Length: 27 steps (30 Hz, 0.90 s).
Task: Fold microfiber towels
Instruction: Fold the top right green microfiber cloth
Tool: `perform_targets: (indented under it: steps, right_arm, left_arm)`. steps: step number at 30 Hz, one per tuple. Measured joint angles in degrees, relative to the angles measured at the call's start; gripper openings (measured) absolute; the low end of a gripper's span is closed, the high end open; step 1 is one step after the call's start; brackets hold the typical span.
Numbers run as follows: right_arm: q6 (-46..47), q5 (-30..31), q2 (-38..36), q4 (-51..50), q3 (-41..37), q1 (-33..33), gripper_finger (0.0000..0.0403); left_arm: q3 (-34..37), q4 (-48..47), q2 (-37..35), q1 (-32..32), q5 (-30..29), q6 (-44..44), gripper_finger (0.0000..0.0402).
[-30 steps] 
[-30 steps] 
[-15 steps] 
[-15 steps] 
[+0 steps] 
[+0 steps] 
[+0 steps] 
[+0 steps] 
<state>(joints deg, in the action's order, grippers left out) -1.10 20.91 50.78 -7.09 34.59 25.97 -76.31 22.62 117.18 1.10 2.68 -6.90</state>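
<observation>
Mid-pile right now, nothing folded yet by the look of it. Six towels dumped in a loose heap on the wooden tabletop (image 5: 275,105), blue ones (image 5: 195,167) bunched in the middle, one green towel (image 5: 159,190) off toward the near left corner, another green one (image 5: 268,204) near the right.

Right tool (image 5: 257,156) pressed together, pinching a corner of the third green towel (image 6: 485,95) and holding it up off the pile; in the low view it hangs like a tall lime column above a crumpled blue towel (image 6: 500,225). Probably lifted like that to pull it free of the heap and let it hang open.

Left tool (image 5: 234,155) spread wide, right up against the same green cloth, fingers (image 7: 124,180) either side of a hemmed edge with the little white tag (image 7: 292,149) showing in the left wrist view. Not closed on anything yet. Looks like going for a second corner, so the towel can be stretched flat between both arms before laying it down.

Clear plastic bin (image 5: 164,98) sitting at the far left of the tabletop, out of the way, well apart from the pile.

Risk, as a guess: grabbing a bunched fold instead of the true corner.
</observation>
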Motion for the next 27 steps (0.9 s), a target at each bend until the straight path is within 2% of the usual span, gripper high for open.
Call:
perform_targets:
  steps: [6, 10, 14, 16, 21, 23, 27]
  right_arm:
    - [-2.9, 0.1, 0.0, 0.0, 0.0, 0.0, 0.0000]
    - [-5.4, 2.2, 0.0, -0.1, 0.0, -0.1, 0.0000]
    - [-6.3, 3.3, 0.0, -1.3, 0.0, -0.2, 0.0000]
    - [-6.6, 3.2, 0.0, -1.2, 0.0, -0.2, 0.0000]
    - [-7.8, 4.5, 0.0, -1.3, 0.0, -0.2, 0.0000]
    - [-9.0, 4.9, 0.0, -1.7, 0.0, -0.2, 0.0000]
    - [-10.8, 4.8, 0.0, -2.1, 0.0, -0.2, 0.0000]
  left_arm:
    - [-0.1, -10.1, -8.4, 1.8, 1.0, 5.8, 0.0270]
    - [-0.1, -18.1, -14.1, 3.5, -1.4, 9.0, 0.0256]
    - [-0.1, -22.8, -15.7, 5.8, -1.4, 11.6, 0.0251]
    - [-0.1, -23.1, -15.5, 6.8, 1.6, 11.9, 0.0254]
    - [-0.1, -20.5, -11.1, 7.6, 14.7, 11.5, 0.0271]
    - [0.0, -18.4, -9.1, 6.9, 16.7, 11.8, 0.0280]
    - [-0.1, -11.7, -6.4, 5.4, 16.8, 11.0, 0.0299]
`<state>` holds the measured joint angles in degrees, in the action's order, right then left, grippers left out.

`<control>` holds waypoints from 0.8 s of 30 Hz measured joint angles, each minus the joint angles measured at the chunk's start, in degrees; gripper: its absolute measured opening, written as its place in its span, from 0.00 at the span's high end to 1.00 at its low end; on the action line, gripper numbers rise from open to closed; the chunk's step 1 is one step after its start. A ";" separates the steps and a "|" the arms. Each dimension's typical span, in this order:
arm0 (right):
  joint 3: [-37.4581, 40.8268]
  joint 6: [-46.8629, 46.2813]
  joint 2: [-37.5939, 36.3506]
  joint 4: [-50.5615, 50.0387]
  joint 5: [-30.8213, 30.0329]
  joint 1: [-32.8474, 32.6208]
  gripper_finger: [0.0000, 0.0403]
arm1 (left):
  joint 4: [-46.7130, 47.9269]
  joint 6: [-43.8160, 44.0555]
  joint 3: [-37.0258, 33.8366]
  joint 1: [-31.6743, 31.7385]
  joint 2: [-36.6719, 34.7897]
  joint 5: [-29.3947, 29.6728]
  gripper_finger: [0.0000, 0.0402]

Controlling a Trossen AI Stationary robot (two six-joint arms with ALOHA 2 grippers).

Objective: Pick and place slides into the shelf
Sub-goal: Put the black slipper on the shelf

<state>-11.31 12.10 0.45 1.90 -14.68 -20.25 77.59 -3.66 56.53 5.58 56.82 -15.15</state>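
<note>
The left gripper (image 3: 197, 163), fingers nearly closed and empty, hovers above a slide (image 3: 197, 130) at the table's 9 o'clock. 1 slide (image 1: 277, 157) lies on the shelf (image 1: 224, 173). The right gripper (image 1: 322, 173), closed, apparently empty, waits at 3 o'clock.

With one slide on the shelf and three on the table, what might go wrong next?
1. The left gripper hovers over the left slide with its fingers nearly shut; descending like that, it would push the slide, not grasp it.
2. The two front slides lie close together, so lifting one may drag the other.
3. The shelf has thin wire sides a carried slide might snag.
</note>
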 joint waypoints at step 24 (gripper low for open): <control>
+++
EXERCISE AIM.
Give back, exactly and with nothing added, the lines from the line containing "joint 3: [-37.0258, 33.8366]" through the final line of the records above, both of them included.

SOLUTION TO THIS EXERCISE.
  joint 3: [-37.0258, 33.8366]
  joint 1: [-31.6743, 31.7385]
  joint 2: [-36.6719, 34.7897]
  joint 5: [-29.3947, 29.6728]
  gripper_finger: [0.0000, 0.0402]

Controlling a Trossen AI Stationary robot (two six-joint arms with ALOHA 2 grippers).

Objective: Pick and place slides into the shelf
Sub-goal: Put the black slipper on the shelf

<state>-11.31 12.10 0.45 1.90 -14.68 -20.25 77.59 -3.66 56.53 5.58 56.82 -15.15</state>
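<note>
The left gripper (image 3: 197, 163), fingers nearly closed and empty, hovers above a slide (image 3: 197, 130) at the table's 9 o'clock. 1 slide (image 1: 277, 157) lies on the shelf (image 1: 224, 173). The right gripper (image 1: 322, 173), closed, apparently empty, waits at 3 o'clock.

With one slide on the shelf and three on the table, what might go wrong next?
1. The left gripper hovers over the left slide with its fingers nearly shut; descending like that, it would push the slide, not grasp it.
2. The two front slides lie close together, so lifting one may drag the other.
3. The shelf has thin wire sides a carried slide might snag.
</note>
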 joint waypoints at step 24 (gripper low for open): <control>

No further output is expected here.